Cora rolls her eyes. She hates thawing the Hugo Weavings, and doesn’t understand why they have to be stored nude.

Lucy

They make love in the morning, for a change, ten o’clock sunlight fluid on Lucy’s back as she arches and rolls. He makes her pancakes shaped like Mickey Mouse, afterward, and she tears the top sheet from his page-a-day calendar: June 87th.

“I’m afraid,” he tells her in the shower.

“Why, baby?”

“Nothing lasts forever. Even this, and when it finally ends…”

“Just live for today.” Lucy smiles, and kisses his chest. “It’ll last as long as it needs to.”

“Yeah.” He pulls her close. “Yeah.”

Meanwhile in Australia, Cliff shivers, and chatters out cuss words, and kicks his frozen horse.

Cote

“Pataphysics,” repeats Ballard.

“Pataphysiques,” Cote corrects him. “It’s French. Science asks ‘why does the rock fall down?’ Pataphysiques is the opposite.”

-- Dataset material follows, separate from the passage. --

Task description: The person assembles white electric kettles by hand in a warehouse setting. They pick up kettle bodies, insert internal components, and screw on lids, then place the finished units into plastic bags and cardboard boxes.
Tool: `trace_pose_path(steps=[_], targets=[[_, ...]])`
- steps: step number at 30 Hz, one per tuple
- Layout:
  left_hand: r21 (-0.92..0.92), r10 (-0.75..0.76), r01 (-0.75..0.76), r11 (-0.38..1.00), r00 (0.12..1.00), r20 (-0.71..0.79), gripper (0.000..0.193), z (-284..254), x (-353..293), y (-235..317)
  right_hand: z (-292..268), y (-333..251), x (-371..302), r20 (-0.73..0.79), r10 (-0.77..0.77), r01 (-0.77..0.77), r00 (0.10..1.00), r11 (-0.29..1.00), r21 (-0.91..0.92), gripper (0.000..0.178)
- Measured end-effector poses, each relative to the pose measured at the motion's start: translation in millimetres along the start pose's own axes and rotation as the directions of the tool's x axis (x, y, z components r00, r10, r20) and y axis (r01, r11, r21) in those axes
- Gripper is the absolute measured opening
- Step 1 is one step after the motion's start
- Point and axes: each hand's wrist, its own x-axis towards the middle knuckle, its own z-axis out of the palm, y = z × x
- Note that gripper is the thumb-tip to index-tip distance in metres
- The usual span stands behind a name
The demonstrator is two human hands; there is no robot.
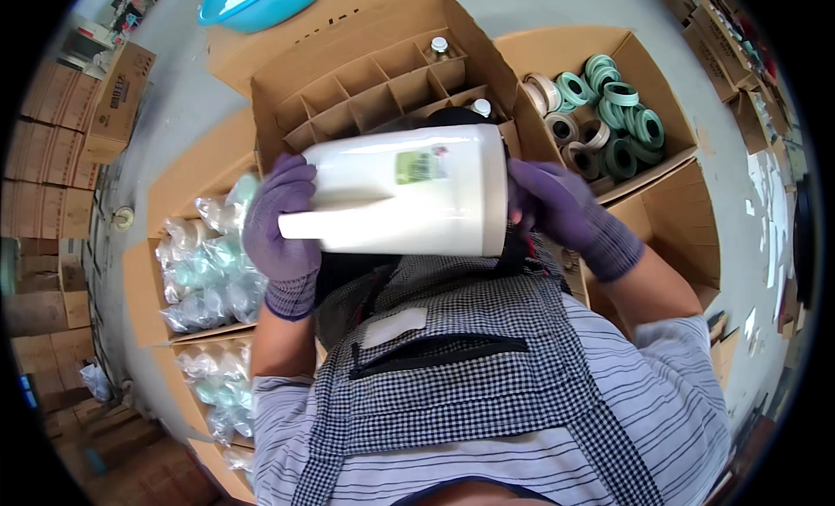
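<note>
A glossy white jug point(409, 201) with a side handle and a small green label lies sideways in front of my chest. My left hand point(283, 210), in a purple knitted glove, is closed around its left end, near the handle. At the wide right end is my right hand point(561, 206), gloved the same way. Its fingers curl against the jug's edge, and some of them are hidden behind it. Just beyond the jug stands an open carton point(357, 49) with cardboard dividers; two bottle-like necks with white tops point(481, 107) show in it.
To the right, a carton point(678, 162) holds several green and beige rings point(620, 158). Clear-wrapped pieces point(213, 267) fill cartons on the left. A blue basin point(265, 6) sits beyond the divided carton. Stacked brown boxes point(52, 149) line the far left.
</note>
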Motion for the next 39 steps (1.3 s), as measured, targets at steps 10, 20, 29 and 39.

“It asks why the rock doesn’t fall down?”

“Why it falls up.

“It… doesn’t,” says Ballard slowly.

“Don’t avoid the question!” Cote’s grinning now. “Think of it as a deliberately wrong premise for a syllogism. Logic tells us that when your premise is false, you can’t disprove the conclusion, no matter what it is. Why does the rock fall up? Therefore, time isn’t real.”

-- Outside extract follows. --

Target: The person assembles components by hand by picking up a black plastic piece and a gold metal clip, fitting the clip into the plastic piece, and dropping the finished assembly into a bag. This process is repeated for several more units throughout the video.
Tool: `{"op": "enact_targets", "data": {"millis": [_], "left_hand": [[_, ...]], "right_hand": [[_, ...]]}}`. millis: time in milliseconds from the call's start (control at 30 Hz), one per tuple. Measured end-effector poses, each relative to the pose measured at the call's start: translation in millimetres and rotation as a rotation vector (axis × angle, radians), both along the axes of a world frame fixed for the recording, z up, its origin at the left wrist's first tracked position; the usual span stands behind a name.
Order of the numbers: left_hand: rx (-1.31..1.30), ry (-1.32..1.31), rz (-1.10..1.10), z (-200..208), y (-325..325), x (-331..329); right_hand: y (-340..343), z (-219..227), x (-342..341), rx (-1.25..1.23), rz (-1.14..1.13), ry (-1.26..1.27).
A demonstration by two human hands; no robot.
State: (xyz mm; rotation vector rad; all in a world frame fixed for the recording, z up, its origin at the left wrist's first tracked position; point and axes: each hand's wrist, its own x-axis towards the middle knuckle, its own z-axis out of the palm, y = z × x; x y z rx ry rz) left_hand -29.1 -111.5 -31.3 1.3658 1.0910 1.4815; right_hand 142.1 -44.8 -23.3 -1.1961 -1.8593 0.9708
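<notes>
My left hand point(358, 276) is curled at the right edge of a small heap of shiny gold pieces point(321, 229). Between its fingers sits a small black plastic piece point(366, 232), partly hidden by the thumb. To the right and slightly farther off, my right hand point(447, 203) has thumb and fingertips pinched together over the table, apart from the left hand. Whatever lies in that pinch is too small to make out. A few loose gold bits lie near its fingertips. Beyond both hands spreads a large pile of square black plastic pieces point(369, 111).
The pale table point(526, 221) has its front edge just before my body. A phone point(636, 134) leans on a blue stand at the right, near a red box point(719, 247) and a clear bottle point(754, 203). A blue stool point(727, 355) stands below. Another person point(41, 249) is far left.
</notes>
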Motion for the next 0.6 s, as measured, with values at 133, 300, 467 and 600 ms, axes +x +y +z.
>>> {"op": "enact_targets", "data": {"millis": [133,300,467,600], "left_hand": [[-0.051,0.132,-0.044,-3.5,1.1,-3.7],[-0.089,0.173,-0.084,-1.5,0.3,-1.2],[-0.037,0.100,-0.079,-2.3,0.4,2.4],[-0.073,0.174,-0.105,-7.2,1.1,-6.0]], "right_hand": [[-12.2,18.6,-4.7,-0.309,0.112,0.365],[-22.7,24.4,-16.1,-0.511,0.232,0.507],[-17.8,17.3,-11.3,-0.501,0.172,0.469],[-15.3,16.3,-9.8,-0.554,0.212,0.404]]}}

“But that kind of proof is worthless!”

“Oh, sure,” sniffs Cote, “if you listen to logic.

Tyler

Tyler drops the last of his ninja on the pile and wanders over to where the guys sit, on a ledge.

“Ooh,” says Daniel, as Dylan does something complicated that causes two ninja to kick themselves in the face.

“Yeah, she showed me that yesterday,” says Phillip.

They grow quiet again. Dylan blurs up past the limit of visual tracking, and her own pile grows steadily larger. Daniel passes Tyler a bag of popcorn.

“Nice. Who brought this?” He takes a handful.< "I was thinking, is there ever a reason not to have popcorn?" says Toe. "And I was like, nah."

Keisha

“Hey there, cutie.” Devin grins and starts to slip into the empty bus seat, but Keisha puts out a hand to stop him.

“Sorry,” Keisha says. “This one’s saved… for Jesus.”

Devin rolls his eyes and moves back. A few minutes later, at the next stop, Jesus gets on. He hands the driver a transfer slip.

Keisha waves to him. “Hey, Jesus! Sit here, Jesus!”

Jesus sits, looking confused. “Shapirrta ekhtuvehn msi-chra?” he mumbles.

“Man, you know I don’t speak that crazy ukh-huk language!” Keisha laughs.

Jesus furrows his brow and looks around. He smells like sweat, fish and coarse wool.